Two other sources that suggest that non-Zoroastrians had access to Sasanian courts are: the Life of Mār Abā, the catholicos, patriarch of the East Syrian Church (fl. 540-52); and a legal treatise, Maktbānūtā d-‘al Dinē (A collection of judgments), written by the East Syrian cleric Išō‘bokt (eighth century; exact dates unknown).160 According to the Life of Mār Abā, the catholicos was originally a Zoroastrian who had converted to Christianity. As a result, he had to leave his official position in the Sasanian court, and he faced charges from his previous coreligionists: “As the king released him, the king announced: that you have trespassed our orders and came, we forgive you. But these four very heavy charges, which the Magians [mgušhē] bring against you, are as follows: that you have turned people away from the Magian religion and converted them to Christianity; that you did not permit your fellow people to take multiple wives; that you drew lawsuits from the Magian way to yourself; that you were first a heathen [ḥanpā] and later became a Christian.”161 A primary concern for the accusers of Mār Abā was the fact that he was drawing Christians away from the Sasanian judiciary, indicating that such recourse was an option.162
Išō‘bokt’s work may serve as further indication of Christian use of Sasanian courts. The treatise is an attempt to harmonize legislative measures that had already been established under the Sasanians and were applied later by the episcopal tribunal.163 Chapter 3 of the present study discusses the contents of Išō‘bokt’s compilation in greater detail. For now, it should suffice to note that his work refers to matters that fall under the jurisdiction of ecclesiastical as well as secular judges.
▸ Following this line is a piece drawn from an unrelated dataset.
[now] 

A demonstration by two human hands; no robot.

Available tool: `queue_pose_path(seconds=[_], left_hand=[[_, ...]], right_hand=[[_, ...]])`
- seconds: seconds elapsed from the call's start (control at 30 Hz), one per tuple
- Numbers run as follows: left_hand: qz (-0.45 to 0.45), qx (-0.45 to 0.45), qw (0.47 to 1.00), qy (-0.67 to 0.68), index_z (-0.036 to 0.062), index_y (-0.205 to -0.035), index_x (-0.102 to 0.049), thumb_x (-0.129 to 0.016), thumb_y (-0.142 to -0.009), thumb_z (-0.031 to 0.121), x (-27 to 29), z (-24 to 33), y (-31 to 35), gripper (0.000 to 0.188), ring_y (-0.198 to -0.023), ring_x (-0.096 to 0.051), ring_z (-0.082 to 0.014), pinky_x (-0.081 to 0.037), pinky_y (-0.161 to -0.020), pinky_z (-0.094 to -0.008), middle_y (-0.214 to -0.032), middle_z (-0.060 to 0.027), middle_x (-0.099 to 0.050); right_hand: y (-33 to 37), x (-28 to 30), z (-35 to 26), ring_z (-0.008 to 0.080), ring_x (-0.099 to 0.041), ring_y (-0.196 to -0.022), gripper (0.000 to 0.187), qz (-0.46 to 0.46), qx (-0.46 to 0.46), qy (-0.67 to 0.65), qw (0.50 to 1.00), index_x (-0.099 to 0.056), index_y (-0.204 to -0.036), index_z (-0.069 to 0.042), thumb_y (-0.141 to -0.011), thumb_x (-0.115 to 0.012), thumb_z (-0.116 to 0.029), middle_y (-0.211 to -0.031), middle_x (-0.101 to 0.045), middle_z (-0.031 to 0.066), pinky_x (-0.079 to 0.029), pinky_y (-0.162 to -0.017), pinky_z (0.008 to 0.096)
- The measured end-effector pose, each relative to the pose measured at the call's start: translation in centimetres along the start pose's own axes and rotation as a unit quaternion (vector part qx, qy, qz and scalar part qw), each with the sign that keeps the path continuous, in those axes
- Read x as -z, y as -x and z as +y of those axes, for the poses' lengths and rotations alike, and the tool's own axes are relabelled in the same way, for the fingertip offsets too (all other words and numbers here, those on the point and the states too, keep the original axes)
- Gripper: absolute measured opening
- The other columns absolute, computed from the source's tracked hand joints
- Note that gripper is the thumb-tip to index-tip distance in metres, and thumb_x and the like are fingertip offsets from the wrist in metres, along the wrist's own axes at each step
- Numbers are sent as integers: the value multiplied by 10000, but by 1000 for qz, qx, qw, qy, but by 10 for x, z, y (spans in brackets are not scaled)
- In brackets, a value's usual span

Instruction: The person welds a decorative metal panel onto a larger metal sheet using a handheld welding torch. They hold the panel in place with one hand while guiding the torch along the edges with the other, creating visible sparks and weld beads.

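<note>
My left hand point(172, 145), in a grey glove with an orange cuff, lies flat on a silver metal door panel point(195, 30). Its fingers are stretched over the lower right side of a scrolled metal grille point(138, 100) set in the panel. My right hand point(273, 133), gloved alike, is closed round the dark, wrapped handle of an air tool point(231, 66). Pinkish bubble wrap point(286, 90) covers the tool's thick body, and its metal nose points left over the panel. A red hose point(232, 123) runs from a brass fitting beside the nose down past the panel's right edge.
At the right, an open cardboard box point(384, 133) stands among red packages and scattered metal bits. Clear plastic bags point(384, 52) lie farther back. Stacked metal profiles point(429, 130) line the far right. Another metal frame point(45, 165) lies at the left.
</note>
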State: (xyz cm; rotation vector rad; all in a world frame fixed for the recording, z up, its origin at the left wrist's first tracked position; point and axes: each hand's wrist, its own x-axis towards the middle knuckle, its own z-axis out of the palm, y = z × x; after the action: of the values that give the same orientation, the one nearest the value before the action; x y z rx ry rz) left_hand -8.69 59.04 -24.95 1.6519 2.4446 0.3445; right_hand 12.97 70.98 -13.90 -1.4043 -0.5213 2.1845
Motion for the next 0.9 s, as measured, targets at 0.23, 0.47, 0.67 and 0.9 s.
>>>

As a Christian clergyman, Išō‘bokt sought to restrict Christians to the jurisdiction of the ecclesiastical judge. Drawing from earlier materials that predated Islamic rule—most notably, from Zoroastrian law—Išō‘bokt was among the first ecclesiastical jurists to attempt to introduce a unified religious and civil corpus of ecclesiastical regulations to the Eastern Christian churches. His notion of a judiciary that embodied both legal realms, the religious and the secular, was likely to have been inspired by a Zoroastrian tradition. Indeed, ecclesiastical principles pertaining to civil law, such as questions of inheritance and marriage, had already emerged in the fifth century; yet the absence of an ecclesiastical civil jurisdiction could no longer be tolerated by the church.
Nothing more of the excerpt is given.